*Task objective*. Go through the material and copy each line that includes "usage".

*Given entries*.
_____

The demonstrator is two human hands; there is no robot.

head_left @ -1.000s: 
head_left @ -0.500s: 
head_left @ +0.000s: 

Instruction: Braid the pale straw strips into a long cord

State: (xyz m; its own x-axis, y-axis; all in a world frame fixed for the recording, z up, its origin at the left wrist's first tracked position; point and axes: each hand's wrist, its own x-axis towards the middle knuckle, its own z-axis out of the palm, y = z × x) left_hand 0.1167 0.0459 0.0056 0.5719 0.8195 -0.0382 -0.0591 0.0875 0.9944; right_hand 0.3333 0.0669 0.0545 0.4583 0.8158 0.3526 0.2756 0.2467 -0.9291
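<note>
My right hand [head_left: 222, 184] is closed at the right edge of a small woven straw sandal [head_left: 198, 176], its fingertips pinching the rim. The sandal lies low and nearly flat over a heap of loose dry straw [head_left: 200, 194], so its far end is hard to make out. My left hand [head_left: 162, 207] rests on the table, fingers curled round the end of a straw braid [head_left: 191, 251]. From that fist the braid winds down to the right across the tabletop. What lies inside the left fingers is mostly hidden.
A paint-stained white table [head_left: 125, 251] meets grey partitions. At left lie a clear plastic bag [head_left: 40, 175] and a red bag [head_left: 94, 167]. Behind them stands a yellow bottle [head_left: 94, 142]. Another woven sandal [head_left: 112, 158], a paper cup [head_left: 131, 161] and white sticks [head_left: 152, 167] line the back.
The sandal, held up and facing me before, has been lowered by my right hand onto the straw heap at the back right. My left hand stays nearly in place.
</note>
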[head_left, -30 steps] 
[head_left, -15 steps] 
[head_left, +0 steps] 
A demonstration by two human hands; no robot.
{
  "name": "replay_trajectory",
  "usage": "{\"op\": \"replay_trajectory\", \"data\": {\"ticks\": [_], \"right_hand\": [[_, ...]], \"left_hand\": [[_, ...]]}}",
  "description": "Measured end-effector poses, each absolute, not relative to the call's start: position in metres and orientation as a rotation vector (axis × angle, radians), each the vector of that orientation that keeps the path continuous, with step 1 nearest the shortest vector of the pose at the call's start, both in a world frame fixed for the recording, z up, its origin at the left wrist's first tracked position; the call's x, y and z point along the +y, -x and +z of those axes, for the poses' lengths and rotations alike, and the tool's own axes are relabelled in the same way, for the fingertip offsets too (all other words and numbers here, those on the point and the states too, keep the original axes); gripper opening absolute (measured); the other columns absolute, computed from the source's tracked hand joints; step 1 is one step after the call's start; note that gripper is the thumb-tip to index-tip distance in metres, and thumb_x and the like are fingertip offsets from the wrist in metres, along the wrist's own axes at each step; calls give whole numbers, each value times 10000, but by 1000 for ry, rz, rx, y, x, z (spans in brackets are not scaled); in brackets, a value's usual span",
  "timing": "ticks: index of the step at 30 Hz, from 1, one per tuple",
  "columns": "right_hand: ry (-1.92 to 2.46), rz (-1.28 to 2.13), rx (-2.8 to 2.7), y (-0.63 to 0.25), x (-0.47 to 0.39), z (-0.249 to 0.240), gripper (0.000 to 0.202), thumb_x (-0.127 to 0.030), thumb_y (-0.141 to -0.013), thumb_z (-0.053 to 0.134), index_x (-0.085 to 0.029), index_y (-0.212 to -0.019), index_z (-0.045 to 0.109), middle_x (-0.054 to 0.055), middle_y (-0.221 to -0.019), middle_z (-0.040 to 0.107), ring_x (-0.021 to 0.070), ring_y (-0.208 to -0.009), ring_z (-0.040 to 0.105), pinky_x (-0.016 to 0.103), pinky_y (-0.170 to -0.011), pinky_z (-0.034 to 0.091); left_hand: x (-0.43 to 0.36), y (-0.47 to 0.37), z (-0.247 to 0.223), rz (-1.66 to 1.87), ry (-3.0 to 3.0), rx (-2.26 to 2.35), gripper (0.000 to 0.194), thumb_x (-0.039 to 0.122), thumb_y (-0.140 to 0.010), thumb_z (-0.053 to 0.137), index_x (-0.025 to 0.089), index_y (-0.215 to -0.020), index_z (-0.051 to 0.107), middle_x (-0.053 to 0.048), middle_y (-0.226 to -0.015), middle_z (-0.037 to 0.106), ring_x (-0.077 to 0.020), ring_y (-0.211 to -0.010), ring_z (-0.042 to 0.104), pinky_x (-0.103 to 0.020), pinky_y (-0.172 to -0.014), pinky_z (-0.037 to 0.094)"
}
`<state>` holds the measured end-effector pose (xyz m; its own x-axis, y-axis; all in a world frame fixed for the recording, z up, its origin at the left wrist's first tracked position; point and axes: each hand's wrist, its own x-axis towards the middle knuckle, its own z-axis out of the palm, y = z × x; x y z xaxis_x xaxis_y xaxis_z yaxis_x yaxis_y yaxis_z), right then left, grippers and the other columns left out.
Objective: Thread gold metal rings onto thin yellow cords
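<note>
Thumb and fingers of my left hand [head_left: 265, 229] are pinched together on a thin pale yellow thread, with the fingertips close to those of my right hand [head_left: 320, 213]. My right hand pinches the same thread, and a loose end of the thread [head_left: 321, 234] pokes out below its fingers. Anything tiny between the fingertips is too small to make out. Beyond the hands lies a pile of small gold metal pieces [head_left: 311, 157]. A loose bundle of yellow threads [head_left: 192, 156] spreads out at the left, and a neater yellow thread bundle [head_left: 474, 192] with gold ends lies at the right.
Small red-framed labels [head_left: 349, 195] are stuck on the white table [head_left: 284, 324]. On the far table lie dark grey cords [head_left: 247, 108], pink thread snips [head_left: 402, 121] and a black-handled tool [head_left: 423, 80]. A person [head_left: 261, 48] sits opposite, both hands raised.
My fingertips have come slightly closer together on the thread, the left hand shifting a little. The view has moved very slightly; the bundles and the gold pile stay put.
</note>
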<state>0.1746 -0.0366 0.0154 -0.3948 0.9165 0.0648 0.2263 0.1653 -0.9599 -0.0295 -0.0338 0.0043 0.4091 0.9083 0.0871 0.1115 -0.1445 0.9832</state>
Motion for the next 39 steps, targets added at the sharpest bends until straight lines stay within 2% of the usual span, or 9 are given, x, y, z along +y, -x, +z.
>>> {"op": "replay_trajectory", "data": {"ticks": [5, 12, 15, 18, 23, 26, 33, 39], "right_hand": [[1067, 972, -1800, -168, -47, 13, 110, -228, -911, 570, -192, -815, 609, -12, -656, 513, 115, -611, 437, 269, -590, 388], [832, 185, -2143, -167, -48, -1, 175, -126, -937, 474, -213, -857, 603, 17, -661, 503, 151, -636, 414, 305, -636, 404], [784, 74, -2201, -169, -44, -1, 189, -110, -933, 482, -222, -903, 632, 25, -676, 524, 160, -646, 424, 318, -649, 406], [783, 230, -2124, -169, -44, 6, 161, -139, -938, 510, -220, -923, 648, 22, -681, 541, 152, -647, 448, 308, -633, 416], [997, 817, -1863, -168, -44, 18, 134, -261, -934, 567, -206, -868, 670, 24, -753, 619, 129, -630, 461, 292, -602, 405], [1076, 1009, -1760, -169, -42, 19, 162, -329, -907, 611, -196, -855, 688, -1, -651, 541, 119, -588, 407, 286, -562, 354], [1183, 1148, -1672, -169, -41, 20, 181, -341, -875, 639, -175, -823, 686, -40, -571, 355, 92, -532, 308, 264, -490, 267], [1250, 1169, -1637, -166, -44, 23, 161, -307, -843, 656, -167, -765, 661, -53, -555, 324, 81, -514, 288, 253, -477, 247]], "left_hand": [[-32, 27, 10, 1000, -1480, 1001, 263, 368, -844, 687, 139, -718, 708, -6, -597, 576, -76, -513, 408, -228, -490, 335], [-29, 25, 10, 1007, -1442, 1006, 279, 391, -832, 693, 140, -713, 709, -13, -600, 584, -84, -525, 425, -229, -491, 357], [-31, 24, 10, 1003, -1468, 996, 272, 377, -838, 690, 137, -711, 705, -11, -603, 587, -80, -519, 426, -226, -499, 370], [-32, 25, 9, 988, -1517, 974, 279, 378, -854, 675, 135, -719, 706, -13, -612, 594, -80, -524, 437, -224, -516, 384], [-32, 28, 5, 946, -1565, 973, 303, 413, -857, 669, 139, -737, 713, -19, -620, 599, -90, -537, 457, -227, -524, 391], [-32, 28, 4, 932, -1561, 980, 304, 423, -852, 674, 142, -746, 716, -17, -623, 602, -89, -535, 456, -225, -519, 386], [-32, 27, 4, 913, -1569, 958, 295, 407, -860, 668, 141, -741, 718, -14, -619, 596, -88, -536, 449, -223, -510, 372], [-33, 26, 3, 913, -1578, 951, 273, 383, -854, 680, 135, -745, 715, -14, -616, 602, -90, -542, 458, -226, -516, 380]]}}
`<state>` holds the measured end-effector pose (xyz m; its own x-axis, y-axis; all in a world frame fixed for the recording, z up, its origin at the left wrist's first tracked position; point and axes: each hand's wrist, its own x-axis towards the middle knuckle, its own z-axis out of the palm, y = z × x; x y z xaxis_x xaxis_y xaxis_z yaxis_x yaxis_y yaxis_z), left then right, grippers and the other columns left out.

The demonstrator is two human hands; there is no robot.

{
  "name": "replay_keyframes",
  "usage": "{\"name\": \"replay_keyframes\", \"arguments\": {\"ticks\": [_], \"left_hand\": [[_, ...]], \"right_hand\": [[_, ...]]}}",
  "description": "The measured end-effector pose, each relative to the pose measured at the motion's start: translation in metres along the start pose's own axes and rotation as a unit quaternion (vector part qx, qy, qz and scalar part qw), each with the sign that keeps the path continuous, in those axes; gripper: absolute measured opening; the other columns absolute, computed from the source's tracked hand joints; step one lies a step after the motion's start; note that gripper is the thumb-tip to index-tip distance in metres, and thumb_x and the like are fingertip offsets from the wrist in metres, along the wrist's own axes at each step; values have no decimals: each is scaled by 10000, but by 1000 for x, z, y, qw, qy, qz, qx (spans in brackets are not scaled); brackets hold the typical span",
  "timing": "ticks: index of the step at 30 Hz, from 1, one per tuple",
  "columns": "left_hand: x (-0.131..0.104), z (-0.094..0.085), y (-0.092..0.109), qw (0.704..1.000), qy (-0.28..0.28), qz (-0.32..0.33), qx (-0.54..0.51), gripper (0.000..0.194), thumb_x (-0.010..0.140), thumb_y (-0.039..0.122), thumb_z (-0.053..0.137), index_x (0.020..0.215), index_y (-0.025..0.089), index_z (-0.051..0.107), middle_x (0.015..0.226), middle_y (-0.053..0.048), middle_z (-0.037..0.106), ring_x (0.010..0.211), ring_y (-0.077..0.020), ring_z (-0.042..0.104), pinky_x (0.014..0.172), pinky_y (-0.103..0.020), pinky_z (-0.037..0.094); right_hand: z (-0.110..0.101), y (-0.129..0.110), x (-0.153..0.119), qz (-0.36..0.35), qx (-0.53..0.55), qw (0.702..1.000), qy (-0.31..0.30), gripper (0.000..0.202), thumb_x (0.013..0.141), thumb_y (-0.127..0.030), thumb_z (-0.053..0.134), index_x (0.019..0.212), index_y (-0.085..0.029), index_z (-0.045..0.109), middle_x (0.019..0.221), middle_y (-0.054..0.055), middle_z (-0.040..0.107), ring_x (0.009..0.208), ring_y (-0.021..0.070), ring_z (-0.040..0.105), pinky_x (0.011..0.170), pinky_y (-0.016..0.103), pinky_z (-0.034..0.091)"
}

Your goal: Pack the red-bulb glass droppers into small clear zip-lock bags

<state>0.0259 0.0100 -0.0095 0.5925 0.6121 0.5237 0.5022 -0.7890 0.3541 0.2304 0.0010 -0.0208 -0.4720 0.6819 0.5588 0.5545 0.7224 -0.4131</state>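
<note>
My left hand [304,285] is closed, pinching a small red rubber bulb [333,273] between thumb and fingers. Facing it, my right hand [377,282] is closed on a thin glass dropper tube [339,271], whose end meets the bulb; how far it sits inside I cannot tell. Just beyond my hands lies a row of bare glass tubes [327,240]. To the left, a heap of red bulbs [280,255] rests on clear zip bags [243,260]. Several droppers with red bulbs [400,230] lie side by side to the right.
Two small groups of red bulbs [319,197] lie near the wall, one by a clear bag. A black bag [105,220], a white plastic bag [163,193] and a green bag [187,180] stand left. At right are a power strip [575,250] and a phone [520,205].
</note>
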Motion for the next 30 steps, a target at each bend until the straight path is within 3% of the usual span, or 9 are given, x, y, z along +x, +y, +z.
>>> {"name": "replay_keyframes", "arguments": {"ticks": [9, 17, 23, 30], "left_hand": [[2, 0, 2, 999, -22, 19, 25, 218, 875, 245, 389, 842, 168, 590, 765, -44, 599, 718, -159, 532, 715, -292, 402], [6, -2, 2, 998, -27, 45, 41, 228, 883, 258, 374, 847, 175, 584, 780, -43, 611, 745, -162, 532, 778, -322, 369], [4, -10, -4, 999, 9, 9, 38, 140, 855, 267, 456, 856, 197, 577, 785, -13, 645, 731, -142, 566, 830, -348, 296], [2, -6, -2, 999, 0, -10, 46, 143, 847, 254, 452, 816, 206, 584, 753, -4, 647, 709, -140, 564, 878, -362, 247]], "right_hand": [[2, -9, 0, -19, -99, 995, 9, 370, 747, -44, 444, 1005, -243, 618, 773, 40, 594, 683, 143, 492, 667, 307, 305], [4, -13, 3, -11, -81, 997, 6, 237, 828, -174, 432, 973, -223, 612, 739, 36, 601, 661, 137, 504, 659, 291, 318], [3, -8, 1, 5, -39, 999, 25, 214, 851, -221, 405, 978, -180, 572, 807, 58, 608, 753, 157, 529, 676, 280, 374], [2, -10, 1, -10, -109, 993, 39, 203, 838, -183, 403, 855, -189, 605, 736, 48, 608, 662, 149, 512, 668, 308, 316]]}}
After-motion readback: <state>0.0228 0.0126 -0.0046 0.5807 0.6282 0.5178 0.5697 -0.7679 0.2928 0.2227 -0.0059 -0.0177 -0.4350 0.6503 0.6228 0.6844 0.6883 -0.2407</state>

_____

*Written solution*.
  "usage": "{\"op\": \"replay_trajectory\", \"data\": {\"ticks\": [_], \"right_hand\": [[_, ...]], \"left_hand\": [[_, ...]]}}",
  "usage": "{\"name\": \"replay_keyframes\", \"arguments\": {\"ticks\": [_], \"left_hand\": [[_, ...]], \"right_hand\": [[_, ...]]}}",

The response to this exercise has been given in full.